Ryan is pinning his hopes on a so-called border adjustment tax to produce the revenue needed to allow rates to be cut to 20 percent. That would impose a 20 percent tax on imports, mimicking the VAT that other countries impose on goods they import from the U.S. As things now stand, an American-made Cadillac shipped to Germany is burdened with a 20 percent VAT when it is marketed, but a made-in-Germany BMW hits the U.S. market virtually free of duty. A border tax adjustment would level the playing field. Trump initially found the plan too complicated, then endorsed it, and now says he is uncertain.
That new-found uncertainty comes after the president met with CEOs of the big importers such as Walmart. They threatened to raise prices by 20 percent if such a tax were adopted, which would hit Trump supporters where it hurts—in their pocketbooks.
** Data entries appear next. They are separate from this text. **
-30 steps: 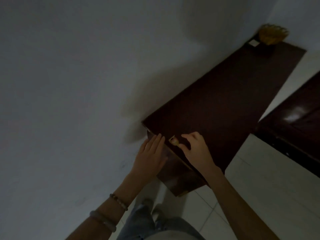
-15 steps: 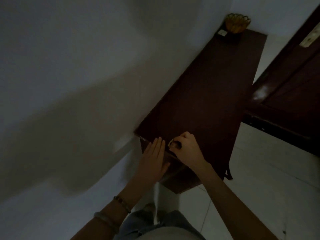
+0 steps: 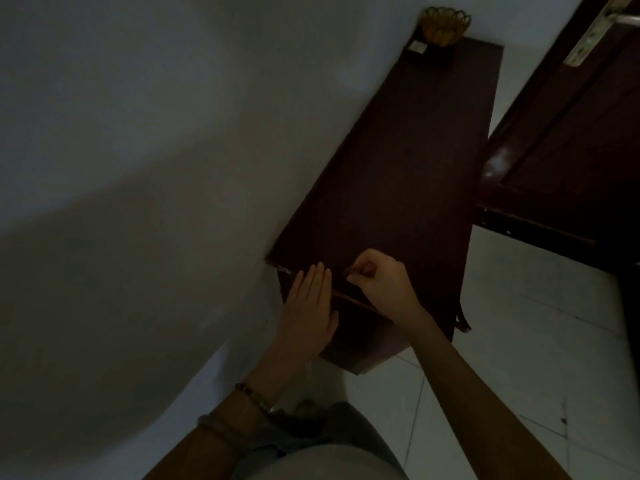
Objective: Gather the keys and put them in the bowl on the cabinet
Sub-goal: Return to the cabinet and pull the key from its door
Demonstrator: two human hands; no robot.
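Observation:
A long dark brown cabinet (image 3: 398,174) runs along the white wall. A golden scalloped bowl (image 3: 445,26) stands at its far end. My right hand (image 3: 381,284) is curled at the cabinet's near edge, fingers pinched on a small brass-coloured key (image 3: 349,270) that is mostly hidden by the fingers. Flat, with fingers together, my left hand (image 3: 311,306) rests against the near corner and side of the cabinet, beside the right hand.
A small white tag on a dark block (image 3: 417,47) lies next to the bowl. A dark wooden door (image 3: 568,140) with a metal handle plate (image 3: 588,36) stands open on the right. White tiled floor (image 3: 519,358) lies beyond the cabinet.
My right hand has closed from an open pinch into a curled grip around the small key. The view swung, bringing the door and bowl more into frame. The left hand stays flat.

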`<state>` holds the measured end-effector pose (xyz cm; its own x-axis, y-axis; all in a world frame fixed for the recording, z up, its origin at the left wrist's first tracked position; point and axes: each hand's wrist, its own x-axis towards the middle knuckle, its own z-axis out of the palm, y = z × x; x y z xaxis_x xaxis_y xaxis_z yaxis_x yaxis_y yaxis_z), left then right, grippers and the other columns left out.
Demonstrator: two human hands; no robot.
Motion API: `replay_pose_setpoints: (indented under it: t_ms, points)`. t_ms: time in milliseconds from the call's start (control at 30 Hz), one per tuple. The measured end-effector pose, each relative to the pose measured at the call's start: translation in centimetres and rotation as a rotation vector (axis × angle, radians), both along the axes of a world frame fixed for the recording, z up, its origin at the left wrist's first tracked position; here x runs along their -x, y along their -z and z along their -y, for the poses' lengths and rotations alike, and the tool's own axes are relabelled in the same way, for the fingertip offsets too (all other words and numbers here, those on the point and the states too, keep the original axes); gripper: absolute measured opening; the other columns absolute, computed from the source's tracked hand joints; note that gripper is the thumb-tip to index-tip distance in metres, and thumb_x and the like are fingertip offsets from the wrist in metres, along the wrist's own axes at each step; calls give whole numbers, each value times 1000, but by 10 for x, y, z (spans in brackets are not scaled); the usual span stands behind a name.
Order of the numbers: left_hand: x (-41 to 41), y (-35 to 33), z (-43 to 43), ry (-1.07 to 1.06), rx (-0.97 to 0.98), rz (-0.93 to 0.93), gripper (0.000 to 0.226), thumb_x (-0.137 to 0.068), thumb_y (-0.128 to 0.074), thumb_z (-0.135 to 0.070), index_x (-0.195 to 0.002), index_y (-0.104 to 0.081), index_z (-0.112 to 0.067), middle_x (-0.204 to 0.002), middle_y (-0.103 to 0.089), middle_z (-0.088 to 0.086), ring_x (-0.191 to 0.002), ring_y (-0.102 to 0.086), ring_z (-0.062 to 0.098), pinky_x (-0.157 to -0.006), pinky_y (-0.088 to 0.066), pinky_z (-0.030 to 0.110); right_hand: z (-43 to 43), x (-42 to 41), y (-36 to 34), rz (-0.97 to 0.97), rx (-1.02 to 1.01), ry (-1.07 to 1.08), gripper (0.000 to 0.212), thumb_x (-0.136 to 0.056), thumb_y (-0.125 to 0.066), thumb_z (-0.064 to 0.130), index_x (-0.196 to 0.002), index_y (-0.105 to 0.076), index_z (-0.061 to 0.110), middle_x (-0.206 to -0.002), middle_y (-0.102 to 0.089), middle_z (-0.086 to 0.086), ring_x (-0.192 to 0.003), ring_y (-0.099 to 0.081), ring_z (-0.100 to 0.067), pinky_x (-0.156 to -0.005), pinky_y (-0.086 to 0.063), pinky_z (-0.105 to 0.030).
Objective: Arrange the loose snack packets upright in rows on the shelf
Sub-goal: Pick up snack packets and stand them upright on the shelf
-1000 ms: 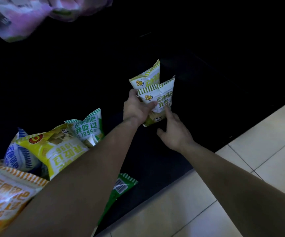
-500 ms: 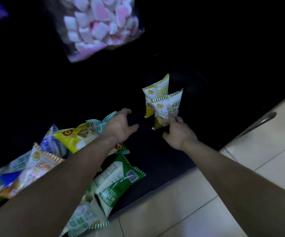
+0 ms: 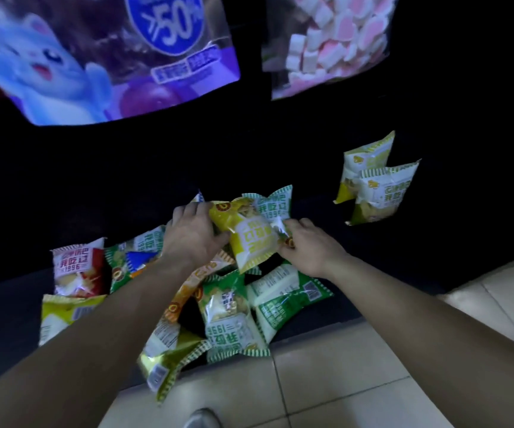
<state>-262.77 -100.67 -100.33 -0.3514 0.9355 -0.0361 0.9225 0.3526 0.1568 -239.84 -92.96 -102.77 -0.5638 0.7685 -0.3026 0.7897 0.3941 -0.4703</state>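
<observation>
At the centre of the frame a yellow foil snack packet (image 3: 251, 242) sits between both hands, tilted. The left hand (image 3: 192, 239) curls its fingers round the packet's upper left edge; the right hand (image 3: 309, 250) pinches its right edge with bent fingers. Below it, a heap of loose green, yellow and red packets (image 3: 234, 319) lies flat on the dark shelf (image 3: 311, 149). At right of centre, well apart, two pale yellow-green packets (image 3: 379, 193) stand upright, one behind the other.
</observation>
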Motion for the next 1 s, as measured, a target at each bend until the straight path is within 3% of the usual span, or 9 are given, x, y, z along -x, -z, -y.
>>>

This was slightly disingenuous, since the tax would apply to the price retailers paid for imported goods, not the higher price at which they sell them in their stores. Still prices would go up, unless profit margins come down, or economists are to be believed.
Economists claim that the cost increases resulting from the border adjustment tax would be offset by a 25 percent increase in the value of the dollar, a result of reduced imports. The stronger dollar would lower the dollar cost of goods that Walmart and other retailers purchase abroad. Senators from about half dozen states in which Walmart's 1.5 million employees are key voters—natural lobbyists for their company's position—are unwilling to stake their political lives on the accuracy of economists' models, and will vote against any reform incorporating a border tax. Most observers say the border adjustment tax is dead, a position with which Ryan disagrees.
Republicans also cannot agree:
* Whether to structure tax cuts to benefit high earners who will invest their windfalls, or middle-class families who will spend the proceeds;
* Whether to increase the tax take by eliminating the deductibility of interest on debt, a favorite perk of property developers such as you-know-who;
* Whether to follow the lead of most countries and tax only profits earned in the U.S., thereby making exports more profitable and ending the need to chase the earnings of such as Apple all the way to Bermuda or Dublin.
* Whether to push for immediate expensing of items that are now capitalized.
The odds right now are that Trump will get some reduction in the corporate tax rate, and perhaps some cut in personal tax rates, but nothing on the scale he had hoped. That might not be his last defeat.
With the economy at close to full employment, hot enough for the Fed to begin raising interest rates, and the deficit as yet untamed, traditional deficit-averse Republicans are markedly unenthusiastic about a big spending program. To them, a budget-busting infrastructure programme sounds rather like Obama's stimulus bill. Which might prompt Democrats to favor it. Reports are rife of an administration effort to seek the cooperation of Democrats from now on, rather than try to round up support from deficit-averse Republicans.
Trump now knows that he faces a three-party congress: Democrats, Republicans and the Freedom Caucus, with the balance of power resting with the latter. If he can't get the caucus' twenty votes, and his tweets attacking it and its individual members suggest he has written them off, he might just find the support he needs from moderate Democrats, if such there be in a party lurching left to appease its Warren-Sanders wing. That would be an artful deal indeed.